Nicht zu vernachlässigen in der Thaiküche sind mehrere Spezialitäten, die aus asiatischen Nachbarländern annektiert und
stillschweigend übernommen wurden.
Beschreibungen weiterer Gaumen kitzelnder Thai Gerichte fand ich in den kostenlosen Magazinen des TIP, beispielsweise Nr. 7,
oder Nr. 10, 2009.
Ich frage mich, wo gibt es authentisches Thai Essen? Sind es die einfachen Garküchen auf der Strasse? Erhält man
die besten Gerichte nur in luxuriösen Restaurants, von jungen Schönheiten in der Landestracht, möglichst aus Brokatseiden
mit reichlich Goldflitterschmuck oder Blumen im Haar, serviert?
Oder ist schlicht die heimische Küche der Ursprungsort, die Mutter aller unverfälschten Thai Spezialitäten?
Aus der Weltraumperspektive ist vielleicht sämtliches Essen, das in Thailand hergestellt und angeboten wird, Thai Food.
Aber aufgepasst, dann wäre auch Fast Food wie Pizza, Hamburger und Kentucky Fried Chicken plötzlich Thai Essen.
Thai Essen ist es erst, wenn solche Hormon- und Kalorienbomben von Thais gegessen, verdaut und ausgeschieden werden.

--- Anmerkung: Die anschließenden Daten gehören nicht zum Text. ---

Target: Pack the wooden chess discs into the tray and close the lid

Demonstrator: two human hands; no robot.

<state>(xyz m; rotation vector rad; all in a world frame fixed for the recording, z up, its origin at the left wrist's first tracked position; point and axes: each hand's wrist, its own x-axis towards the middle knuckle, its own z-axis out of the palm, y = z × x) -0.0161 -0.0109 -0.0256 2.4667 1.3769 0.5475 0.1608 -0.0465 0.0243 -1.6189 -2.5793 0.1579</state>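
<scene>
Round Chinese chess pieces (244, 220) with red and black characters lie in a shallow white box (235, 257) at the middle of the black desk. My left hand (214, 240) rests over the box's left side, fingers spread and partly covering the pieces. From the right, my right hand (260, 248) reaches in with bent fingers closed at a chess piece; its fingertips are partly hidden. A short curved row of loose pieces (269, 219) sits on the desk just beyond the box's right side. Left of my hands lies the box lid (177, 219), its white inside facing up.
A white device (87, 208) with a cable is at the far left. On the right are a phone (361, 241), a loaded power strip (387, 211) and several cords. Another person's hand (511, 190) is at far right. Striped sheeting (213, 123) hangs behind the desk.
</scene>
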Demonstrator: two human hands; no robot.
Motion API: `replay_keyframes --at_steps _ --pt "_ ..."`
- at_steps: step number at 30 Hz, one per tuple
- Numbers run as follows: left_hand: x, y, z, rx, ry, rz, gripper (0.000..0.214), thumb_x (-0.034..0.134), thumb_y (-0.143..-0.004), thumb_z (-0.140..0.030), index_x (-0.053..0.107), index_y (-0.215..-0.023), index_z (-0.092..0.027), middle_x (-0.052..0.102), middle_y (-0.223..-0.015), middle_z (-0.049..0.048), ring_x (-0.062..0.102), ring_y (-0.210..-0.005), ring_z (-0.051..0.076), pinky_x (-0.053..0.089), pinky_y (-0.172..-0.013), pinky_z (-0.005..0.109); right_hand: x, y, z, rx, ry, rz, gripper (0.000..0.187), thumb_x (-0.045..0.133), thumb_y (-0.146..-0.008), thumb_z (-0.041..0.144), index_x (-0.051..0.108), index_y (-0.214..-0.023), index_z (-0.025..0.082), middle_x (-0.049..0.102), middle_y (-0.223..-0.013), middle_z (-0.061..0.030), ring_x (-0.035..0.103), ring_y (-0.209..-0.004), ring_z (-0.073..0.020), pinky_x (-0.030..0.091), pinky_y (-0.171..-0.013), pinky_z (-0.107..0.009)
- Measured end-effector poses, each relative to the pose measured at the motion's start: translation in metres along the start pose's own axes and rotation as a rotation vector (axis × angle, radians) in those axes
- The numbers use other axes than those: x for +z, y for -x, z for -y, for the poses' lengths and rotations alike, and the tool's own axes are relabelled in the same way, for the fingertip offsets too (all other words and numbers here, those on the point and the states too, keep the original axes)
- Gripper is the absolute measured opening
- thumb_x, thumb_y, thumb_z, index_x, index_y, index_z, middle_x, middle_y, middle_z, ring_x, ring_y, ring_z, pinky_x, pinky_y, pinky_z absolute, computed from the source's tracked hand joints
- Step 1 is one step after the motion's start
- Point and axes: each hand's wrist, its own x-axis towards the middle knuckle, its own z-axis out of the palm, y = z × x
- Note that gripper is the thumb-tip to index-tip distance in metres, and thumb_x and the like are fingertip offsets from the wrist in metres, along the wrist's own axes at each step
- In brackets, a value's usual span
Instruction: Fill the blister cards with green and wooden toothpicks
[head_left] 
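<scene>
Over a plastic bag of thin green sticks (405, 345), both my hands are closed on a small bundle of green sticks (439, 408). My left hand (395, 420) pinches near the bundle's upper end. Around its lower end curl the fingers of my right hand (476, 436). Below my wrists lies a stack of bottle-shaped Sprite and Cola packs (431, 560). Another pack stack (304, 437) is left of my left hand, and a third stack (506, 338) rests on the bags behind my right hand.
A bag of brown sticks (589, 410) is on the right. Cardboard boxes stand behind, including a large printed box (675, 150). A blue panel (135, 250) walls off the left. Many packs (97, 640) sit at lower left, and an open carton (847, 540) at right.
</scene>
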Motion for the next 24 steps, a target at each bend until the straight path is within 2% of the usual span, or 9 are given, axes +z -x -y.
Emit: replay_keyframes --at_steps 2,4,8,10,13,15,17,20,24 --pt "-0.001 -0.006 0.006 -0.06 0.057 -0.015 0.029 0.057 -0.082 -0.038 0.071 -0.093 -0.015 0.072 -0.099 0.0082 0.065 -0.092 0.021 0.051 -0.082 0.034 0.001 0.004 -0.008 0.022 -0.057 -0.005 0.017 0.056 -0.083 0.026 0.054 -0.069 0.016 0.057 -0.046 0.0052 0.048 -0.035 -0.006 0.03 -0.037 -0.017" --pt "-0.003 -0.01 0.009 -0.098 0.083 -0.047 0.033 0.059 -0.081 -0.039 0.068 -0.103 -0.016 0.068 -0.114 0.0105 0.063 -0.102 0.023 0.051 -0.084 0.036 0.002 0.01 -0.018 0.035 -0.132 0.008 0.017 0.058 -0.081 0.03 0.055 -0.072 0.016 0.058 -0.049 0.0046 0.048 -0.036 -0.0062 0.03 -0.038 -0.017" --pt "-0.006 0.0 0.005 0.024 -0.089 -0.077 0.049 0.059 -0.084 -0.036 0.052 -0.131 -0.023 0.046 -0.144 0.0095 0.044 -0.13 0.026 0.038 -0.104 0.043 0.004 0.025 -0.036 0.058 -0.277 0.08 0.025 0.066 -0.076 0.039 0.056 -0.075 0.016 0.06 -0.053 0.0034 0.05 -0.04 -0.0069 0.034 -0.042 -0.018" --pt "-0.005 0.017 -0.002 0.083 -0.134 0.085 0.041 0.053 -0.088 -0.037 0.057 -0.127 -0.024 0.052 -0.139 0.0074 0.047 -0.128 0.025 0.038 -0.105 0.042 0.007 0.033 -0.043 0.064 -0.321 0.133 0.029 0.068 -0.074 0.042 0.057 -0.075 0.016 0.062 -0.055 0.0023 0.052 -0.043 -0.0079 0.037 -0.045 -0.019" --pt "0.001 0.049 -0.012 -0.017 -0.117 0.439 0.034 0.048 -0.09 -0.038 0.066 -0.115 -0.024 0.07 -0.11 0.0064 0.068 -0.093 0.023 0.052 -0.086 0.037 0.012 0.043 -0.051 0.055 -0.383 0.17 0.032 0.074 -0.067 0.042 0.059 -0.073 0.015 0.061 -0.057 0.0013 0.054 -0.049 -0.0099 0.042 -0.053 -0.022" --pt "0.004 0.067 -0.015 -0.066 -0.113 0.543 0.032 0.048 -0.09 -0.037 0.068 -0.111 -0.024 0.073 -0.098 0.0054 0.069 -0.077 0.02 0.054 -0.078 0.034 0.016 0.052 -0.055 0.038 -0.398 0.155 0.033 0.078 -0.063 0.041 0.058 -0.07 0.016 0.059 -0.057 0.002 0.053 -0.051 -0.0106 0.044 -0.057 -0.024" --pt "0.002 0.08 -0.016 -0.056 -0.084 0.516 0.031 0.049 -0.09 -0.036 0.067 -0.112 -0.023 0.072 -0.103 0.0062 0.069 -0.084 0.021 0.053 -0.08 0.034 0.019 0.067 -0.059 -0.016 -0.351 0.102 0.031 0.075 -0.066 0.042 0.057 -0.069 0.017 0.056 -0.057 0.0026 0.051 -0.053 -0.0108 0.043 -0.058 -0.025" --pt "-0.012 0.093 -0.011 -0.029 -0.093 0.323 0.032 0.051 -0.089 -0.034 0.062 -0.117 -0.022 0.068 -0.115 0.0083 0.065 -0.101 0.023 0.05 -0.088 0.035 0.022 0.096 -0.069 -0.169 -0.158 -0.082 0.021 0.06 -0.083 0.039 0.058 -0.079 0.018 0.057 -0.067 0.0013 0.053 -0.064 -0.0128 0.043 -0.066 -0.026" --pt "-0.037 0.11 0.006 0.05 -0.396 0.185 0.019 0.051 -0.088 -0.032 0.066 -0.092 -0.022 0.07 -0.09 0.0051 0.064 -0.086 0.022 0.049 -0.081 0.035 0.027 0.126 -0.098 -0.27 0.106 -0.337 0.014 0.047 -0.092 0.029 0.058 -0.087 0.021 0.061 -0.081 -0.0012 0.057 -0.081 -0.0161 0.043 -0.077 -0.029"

Wie sieht es denn bei euch aus? Habt ihr die kulinarischen Angebote vom Norden bis in den tiefen Süden genossen
und störungslos überlebt? Oder zieht ihr europäische Küche, von Italien bis Schweden vor? Lebt ihr von Brot,
Wurst und deutschem Käsekuchen?
Ich kenne einige gemischte Paare, wo für Männlein und Weiblein separat gekocht wird. Die luxuriöse Farang Küche,
vor allem genutzt für Sandwiches, Bratspeck und Spiegeleier, befindet sich im Haus. Die delikaten und weit aufwendigeren
Thai Gerichte werden bescheiden draussen unter einem Dachvorsprung zubereitet. Diskriminierung?